> _Information shown_:
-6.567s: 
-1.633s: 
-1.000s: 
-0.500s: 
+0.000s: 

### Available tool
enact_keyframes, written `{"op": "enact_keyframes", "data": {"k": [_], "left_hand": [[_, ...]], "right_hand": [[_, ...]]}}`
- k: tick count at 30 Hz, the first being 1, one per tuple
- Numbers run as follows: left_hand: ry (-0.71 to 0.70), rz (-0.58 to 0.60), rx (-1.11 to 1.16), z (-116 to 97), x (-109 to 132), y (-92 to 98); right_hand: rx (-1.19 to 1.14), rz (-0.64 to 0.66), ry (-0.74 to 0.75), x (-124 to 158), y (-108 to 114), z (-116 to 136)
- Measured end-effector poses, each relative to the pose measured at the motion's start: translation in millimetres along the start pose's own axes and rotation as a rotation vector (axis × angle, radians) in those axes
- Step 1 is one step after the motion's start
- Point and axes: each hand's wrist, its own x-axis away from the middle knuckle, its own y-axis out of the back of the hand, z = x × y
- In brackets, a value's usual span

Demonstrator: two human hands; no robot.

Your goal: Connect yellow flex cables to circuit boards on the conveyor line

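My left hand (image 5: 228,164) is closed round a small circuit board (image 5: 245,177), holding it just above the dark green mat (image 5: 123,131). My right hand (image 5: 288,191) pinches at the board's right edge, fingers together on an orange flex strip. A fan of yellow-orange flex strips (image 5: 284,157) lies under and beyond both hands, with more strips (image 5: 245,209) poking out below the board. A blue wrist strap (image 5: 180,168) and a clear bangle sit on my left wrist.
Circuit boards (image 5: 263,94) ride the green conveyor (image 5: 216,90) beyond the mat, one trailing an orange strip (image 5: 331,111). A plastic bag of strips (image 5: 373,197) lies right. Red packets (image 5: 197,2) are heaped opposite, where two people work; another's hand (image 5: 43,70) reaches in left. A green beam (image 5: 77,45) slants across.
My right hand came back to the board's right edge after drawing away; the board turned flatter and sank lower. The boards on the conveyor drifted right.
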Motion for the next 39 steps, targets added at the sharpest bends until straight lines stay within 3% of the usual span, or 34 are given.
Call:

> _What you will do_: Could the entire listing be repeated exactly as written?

> _Result of this task_:
-6.567s: 
-1.633s: 
-1.000s: 
-0.500s: 
+0.000s: 

### Available tool
enact_keyframes, written `{"op": "enact_keyframes", "data": {"k": [_], "left_hand": [[_, ...]], "right_hand": [[_, ...]]}}`
- k: tick count at 30 Hz, the first being 1, one per tuple
- Numbers run as follows: left_hand: ry (-0.71 to 0.70), rz (-0.58 to 0.60), rx (-1.11 to 1.16), z (-116 to 97), x (-109 to 132), y (-92 to 98); right_hand: rx (-1.19 to 1.14), rz (-0.64 to 0.66), ry (-0.74 to 0.75), x (-124 to 158), y (-108 to 114), z (-116 to 136)
- Measured end-effector poses, each relative to the pose measured at the motion's start: translation in millimetres along the start pose's own axes and rotation as a rotation vector (axis × angle, radians) in those axes
- Step 1 is one step after the motion's start
- Point and axes: each hand's wrist, its own x-axis away from the middle knuckle, its own y-axis out of the back of the hand, z = x × y
- In brackets, a value's usual span

Demonstrator: two human hands; no robot.

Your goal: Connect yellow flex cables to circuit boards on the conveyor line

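My left hand (image 5: 228,164) is closed round a small circuit board (image 5: 245,177), holding it just above the dark green mat (image 5: 123,131). My right hand (image 5: 288,191) pinches at the board's right edge, fingers together on an orange flex strip. A fan of yellow-orange flex strips (image 5: 284,157) lies under and beyond both hands, with more strips (image 5: 245,209) poking out below the board. A blue wrist strap (image 5: 180,168) and a clear bangle sit on my left wrist.
Circuit boards (image 5: 263,94) ride the green conveyor (image 5: 216,90) beyond the mat, one trailing an orange strip (image 5: 331,111). A plastic bag of strips (image 5: 373,197) lies right. Red packets (image 5: 197,2) are heaped opposite, where two people work; another's hand (image 5: 43,70) reaches in left. A green beam (image 5: 77,45) slants across.
My right hand came back to the board's right edge after drawing away; the board turned flatter and sank lower. The boards on the conveyor drifted right.
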Motion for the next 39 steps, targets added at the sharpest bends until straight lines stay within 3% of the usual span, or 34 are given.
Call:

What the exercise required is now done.